Lorenzo Oatman His Stay at Fort Yuma Goes with Dr. Hewit to San Francisco His constant Misery on Account of his Sisters Dark Thoughts Cold Sympathy Goes to the Mines Resolves to go to Los Angeles to learn if possible of his Sisters His earnest "but fruit less Endeavors The Lesson Report brought by Mr. Koulit of two Captives among the Mohaves The false Report of Mr. Black Mr. Grinell Petitions the Governor Petitions Congress The Report of the Rescue of Olive Mr. Low.

WE now ask the reader to trace with us for a few pages, a brief account of the movements and efforts (mainly by her brother) by which this scene had been waked up in the captive home of Miss Olive, and that had extended this new opening for her rescue. In chapter third we left Lorenzo disabled, but slowly recovering from the effect of his bruises, at Fort Yuma. Of the kindness of Dr. Hewit we there spoke.

We here give a narrative of the winding, carethorned course of the boy of scarce fifteen years, for the next five years, and the ceaseless toil and vigilance he exercised to restore those captive sisters; as we have received the items from his Own mouth. It is worth the painstaking that its perusal will cost, showing as it does, a true affection and regard for his kindred, while the discretion and perseverance by which his promptings were guided would do honor to the man of thirty.

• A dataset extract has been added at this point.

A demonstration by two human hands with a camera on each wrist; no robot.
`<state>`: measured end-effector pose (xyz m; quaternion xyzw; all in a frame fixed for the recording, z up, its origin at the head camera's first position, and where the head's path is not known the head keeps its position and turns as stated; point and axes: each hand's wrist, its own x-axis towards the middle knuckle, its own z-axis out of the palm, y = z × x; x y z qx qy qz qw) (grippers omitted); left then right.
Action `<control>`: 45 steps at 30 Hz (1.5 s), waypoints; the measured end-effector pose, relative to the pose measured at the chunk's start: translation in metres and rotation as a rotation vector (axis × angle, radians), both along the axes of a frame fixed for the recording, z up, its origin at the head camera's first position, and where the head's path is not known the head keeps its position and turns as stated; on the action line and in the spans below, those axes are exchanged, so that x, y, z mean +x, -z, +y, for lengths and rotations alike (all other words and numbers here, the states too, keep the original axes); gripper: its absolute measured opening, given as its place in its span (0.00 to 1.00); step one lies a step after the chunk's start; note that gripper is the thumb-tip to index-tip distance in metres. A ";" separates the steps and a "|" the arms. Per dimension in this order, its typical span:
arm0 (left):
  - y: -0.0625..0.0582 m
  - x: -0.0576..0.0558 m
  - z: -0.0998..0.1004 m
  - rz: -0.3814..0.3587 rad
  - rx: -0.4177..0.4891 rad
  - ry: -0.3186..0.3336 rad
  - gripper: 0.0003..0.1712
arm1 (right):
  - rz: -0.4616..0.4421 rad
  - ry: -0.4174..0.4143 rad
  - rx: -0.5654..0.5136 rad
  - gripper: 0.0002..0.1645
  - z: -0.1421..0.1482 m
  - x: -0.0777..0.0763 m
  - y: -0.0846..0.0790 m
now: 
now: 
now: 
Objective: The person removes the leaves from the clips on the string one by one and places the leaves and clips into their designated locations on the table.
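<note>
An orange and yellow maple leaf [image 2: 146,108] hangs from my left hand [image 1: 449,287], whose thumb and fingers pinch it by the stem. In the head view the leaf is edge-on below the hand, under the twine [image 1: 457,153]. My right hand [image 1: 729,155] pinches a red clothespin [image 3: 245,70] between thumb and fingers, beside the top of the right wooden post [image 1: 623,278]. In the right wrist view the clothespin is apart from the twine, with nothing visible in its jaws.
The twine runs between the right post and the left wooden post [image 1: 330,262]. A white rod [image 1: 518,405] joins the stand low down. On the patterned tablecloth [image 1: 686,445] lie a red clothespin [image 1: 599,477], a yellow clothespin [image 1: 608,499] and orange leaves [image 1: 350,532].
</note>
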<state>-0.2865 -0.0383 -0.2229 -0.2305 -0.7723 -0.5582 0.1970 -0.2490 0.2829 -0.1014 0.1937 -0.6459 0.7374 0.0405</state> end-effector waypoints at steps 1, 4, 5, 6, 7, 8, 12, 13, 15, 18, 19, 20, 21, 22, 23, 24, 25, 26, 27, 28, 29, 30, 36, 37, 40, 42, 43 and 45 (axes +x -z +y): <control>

He was at Fort Yuma three months, or nearly that time. Dr. Hewit continued to watch over him up to San Francisco, and until he went East, and then provided for him a home. Besides, he did all in his power to aid him in ascertaining some traces of his sisters. At the fort Lorenzo knew that his sisters were captives. He entreated Commander Heinsalman, as well as did others, to make some effort to regain them, but it was vain that he thus pleaded for help. The officers and force at the fort were awake to the reasonableness and justice of his plea. Some of them anxiously longed to make a thorough search for them. They were not permitted to carry the exposed family bread and needed defense, but had been out and seen the spot where they had met a cruel death, and now they longed to follow the savage Apache to his hiding-place, break the arm of the oppressor, and if possible, rescue the living spoil they had taken. The short time of absence granted to Lieutenant Maury and Captain Davis, though well filled up and faithfully, could not reach the distant captives.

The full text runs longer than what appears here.